In New York, there are just too many people going to too many places in too much of a hurry. Once the doors open, it’s everyone for themselves. People have to shove to get off the train because people are shoving to get on the train. There’s just no time to be polite. It just wouldn't be efficient. And after a while, you just become inured to the wierdness: Okay, that guy just ate a live chipmunk. Ho hum.
In Toronto, orderliness is the rule of the day. The doors open and everyone on the platform politely stands aside while the passengers file off, then everyone files onto the nice, clean train. I suppose since it’s a grillion degrees below zero most of the time, if orderliness and consideration wasn’t the norm, you’d die.
Chicagoans fall somewhere in between. Sure, Chicago is a large city with lots of people but it’s tempered by the fact that this is still the Midwest and not New York.
New York’s subways are old, gritty, and the stations are not air conditioned. If you want to experience Hell on Earth, try waiting in a lower-level subway station in the summertime. Those city streets just radiate heat into the concrete stations so that it's like waiting for a train in a pizza oven. Literally, it can reach 125 degrees down there. The platforms reek of steaming urine and tracks are littered with half-poached rats. It’s not pretty. (And this is after Giuliani cleaned up the city). You really have to be a tough puppy to ride the subways in New York.
Toronto, on the other hand, has nice, clean, civilized subways. Taxes are super-high in Canada. For example, a six-pack of domestic beer will set you back about twenty bucks. That much tax revenue will clean up a lot of urine in a lot of subway stations. Also, there’s a Starbucks at every single subway station in downtown Toronto. Now that’s what I call civilized.
Chicago’s subways are in between. They’re dirty only because Chicagoans can’t go five minutes without eating. And fried chicken seems to be the meal of choice while riding the CTA. Really. I can’t tell you how many times I’ve been riding the train with my nose in a book and boom, the smell of KFC Original Recipe blasts through the car. Before sitting down on a train in Chicago, you’d better check for chicken bones.
New York’s subway system has 254 stations. If you’re a musician playing for money and want passengers to donate, you’d better be unique. I’ve been amazed at the variety of music below the streets. I’ve seen instruments that I didn’t even know existed. Want to hear someone playing the sacbut? It’s there.

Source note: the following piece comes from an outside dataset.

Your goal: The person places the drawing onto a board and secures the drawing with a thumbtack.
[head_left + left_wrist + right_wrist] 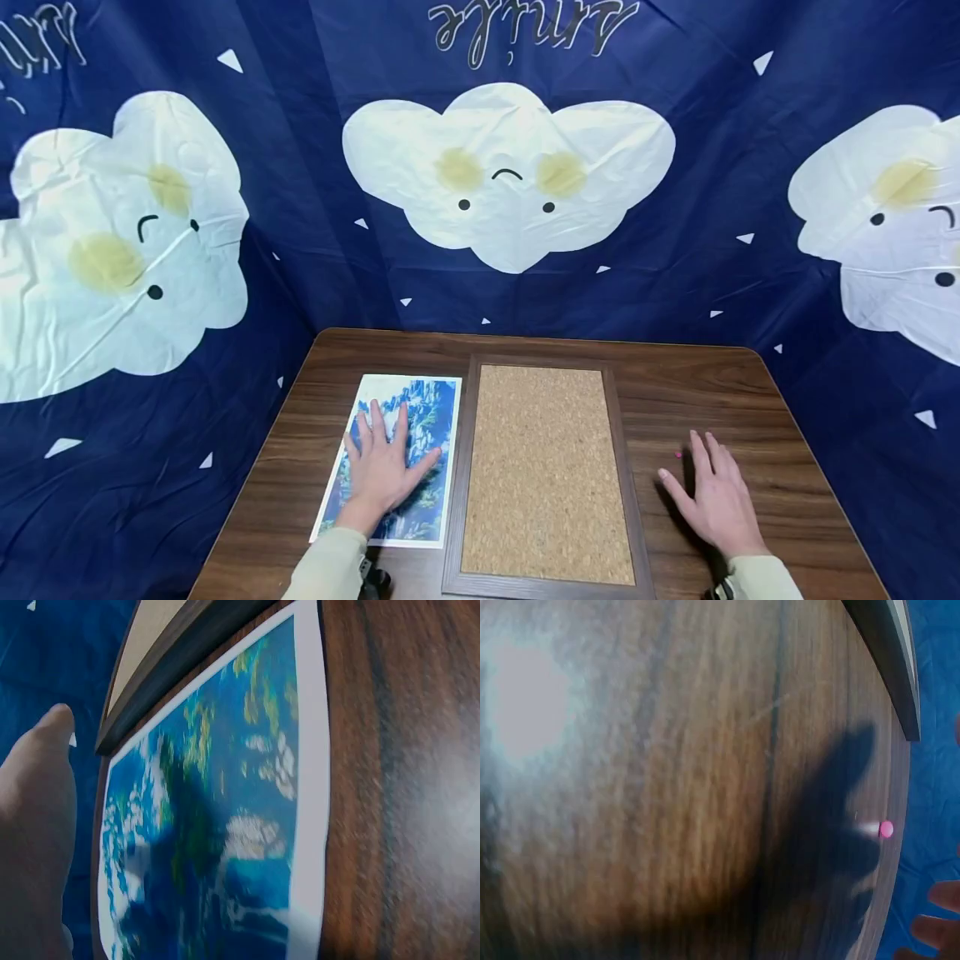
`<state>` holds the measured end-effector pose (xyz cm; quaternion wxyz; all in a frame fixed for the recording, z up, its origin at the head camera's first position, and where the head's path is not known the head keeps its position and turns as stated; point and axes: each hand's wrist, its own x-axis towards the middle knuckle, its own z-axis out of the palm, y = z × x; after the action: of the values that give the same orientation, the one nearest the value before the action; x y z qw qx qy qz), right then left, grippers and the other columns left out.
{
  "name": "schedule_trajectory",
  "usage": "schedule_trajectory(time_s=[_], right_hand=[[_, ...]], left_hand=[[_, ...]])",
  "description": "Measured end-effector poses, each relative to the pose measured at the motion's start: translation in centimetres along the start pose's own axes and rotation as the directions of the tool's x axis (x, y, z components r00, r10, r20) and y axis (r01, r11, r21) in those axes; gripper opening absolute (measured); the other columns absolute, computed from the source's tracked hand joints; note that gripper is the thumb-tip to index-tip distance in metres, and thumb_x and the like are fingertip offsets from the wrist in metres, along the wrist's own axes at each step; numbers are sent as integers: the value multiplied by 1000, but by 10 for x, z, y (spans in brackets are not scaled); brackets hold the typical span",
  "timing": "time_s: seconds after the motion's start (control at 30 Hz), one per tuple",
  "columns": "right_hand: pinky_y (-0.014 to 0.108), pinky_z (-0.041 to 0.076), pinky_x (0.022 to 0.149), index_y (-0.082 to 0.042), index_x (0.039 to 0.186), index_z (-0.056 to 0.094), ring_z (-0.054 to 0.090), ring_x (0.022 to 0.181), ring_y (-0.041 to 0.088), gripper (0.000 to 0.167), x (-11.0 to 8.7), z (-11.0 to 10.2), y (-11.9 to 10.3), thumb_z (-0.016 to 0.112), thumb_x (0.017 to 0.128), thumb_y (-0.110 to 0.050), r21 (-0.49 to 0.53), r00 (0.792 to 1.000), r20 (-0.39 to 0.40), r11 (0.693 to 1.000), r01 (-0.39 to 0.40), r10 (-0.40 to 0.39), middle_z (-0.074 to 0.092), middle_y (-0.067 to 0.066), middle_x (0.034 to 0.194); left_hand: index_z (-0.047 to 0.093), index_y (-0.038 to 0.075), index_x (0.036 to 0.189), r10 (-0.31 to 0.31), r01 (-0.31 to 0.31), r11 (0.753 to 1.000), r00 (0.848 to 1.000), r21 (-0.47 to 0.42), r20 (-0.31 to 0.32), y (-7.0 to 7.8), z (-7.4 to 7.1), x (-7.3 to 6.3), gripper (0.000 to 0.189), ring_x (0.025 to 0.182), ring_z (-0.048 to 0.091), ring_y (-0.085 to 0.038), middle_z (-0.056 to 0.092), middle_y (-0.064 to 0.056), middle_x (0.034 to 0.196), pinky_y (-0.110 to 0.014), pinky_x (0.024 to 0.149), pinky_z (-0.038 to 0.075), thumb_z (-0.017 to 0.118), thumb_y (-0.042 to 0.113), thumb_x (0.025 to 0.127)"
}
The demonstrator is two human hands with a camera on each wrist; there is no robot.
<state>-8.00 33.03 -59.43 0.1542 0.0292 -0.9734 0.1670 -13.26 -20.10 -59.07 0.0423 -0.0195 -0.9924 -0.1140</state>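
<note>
My left hand (381, 471) is spread above a printed picture (431, 512) of blue mountains and a waterfall with a white border, covering its middle; in the left wrist view its thumb (37, 817) shows beside the picture (247, 802). To the right of the print lies a cork board (547, 475) in a brown frame. My right hand (720, 504) hovers over the tabletop right of the board, fingers extended and holding nothing, its shadow below. A small pink pin (886, 829) lies on the table just left of its fingertips.
The dark wood table (292, 450) bears the print and the board side by side. Blue fabric (517, 300) with white clouds hangs around its back and both sides. Part of the board's frame (892, 667) rises at the edge of the right wrist view.
</note>
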Motion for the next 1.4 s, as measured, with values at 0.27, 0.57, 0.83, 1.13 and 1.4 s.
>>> schedule_trajectory(time_s=[0.27,0.57,0.83,1.13,1.4], right_hand=[[73,43,93,12,146,45,48,118,64,70,-2,-2,10,72,99,-32,52,998,10,996,-66,65,51,42,134],[69,47,88,10,129,62,57,109,57,43,1,6,16,76,94,-11,101,998,-50,994,-36,41,63,37,120],[67,48,88,11,123,65,60,106,56,40,5,8,16,79,90,-6,97,996,-85,995,-14,22,66,35,115],[64,47,90,10,119,68,61,106,54,34,12,10,22,80,89,-3,94,996,-86,995,18,-10,68,32,112],[61,49,87,5,109,74,65,100,49,24,17,15,26,82,86,2,103,992,-114,993,63,-51,71,23,103]], left_hand=[[23,5,167,-132,134,991,987,-6,92,-15,-3,-9,101,150,8,-67,4,-44,165,-85,112,12,47,76,98],[12,-6,164,-371,379,925,893,17,255,-24,-12,-15,102,147,6,-71,0,-51,159,-82,114,17,53,62,101],[21,-10,160,-391,390,919,895,49,214,-28,-18,-12,99,142,27,-70,22,-52,154,-76,106,38,60,57,99],[27,-10,158,-406,401,914,894,68,188,-27,-23,-5,101,121,48,-67,42,-49,137,-73,91,48,69,57,95],[28,-7,158,-456,465,885,863,9,217,-32,-24,-1,108,122,41,-67,39,-50,130,-75,89,46,76,59,89]])
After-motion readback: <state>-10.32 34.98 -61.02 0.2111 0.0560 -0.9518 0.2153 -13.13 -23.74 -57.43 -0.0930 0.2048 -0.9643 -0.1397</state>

Okay, I just like saying "sacbut."
In Toronto, again, things are civilized and subsidized. If you want to play in a subway station, you have to have a permit and be hired by the City of Toronto to do so. Subsequently, you’ll hear a lot of nice Classical music below the icy streets.
Chicago’s subway stations seem to be dominated by a few regular locals. There’s the old woman who plays the violin, guitar, tambourine, whistles and tap dances at the same time. She knows only one song, though, consisting solely of A minor and E major chords. Then there are the two guys that drum on plastic buckets in the tunnel between the Red and Blue lines downtown. They’re really loud.

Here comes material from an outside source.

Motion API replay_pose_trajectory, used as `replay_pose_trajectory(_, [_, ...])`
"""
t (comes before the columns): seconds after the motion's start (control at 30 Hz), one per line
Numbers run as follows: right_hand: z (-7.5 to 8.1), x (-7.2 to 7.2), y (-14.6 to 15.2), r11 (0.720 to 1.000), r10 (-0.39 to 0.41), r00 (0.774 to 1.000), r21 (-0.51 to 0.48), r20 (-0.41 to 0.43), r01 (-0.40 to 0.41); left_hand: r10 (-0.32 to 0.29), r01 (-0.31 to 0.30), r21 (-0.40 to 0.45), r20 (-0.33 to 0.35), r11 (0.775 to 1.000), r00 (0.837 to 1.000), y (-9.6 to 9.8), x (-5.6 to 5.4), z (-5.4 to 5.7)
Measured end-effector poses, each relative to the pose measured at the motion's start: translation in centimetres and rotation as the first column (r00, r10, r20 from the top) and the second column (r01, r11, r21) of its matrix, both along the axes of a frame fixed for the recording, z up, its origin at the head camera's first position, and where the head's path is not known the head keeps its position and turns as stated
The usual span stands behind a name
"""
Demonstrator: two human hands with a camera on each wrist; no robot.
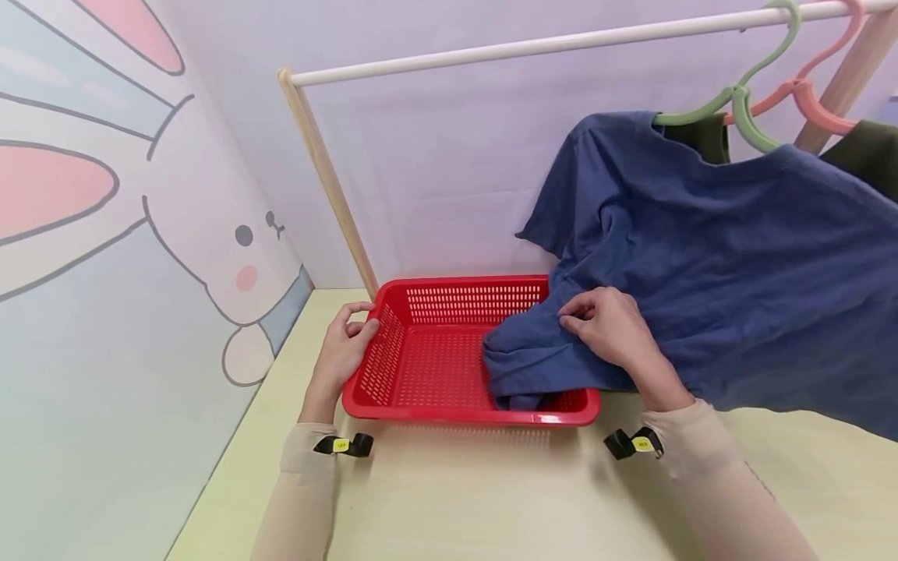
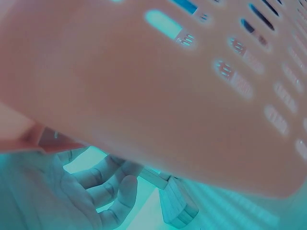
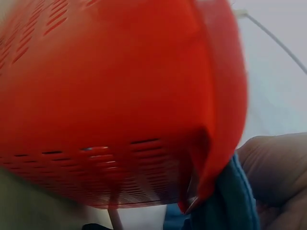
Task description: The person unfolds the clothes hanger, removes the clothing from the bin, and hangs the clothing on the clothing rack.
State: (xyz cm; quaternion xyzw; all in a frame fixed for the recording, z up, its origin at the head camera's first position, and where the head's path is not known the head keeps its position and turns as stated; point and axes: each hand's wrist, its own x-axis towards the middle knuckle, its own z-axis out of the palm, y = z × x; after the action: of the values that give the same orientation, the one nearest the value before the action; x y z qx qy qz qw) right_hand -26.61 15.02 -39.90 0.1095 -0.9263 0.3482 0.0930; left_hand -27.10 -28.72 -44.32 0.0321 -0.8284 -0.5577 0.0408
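A red perforated plastic basket [image 1: 445, 358] stands on the table. At its left rim, my left hand [image 1: 342, 351] grips the edge between thumb and fingers; the left wrist view has these fingers [image 2: 108, 184] beneath the basket wall [image 2: 120, 96]. A blue T-shirt [image 1: 701, 265] hangs on a green hanger [image 1: 691, 114], and part of its cloth lies in the basket's right end. My right hand [image 1: 610, 323] pinches the shirt over that end. In the right wrist view, blue cloth [image 3: 230, 201] runs between the basket rim [image 3: 225, 86] and that hand.
Behind the basket stands a clothes rack with a white rail [image 1: 491, 53] and a wooden post [image 1: 330, 179]. A pink hanger [image 1: 821, 113] carries a dark green garment [image 1: 866, 160] behind the blue shirt. The left wall [image 1: 105, 436] bears a painted rabbit. Pale tabletop [image 1: 456, 499] extends in front.
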Motion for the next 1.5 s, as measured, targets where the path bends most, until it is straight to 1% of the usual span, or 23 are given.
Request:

One day, I was down there and I heard rap music and groaned. (I don’t consider “rap” to be music anyway – it’s prose that’s yelled over a computerized drum beat). But this guy was not even doing that. This clown was lip-synching to rap! That has got to be the lowest form of performance art I’ve ever seen in a subway station.
New Yorkers would have laughed at him.
He would have been arrested in Toronto.
And I wanted to throw him in front of the oncoming Red line.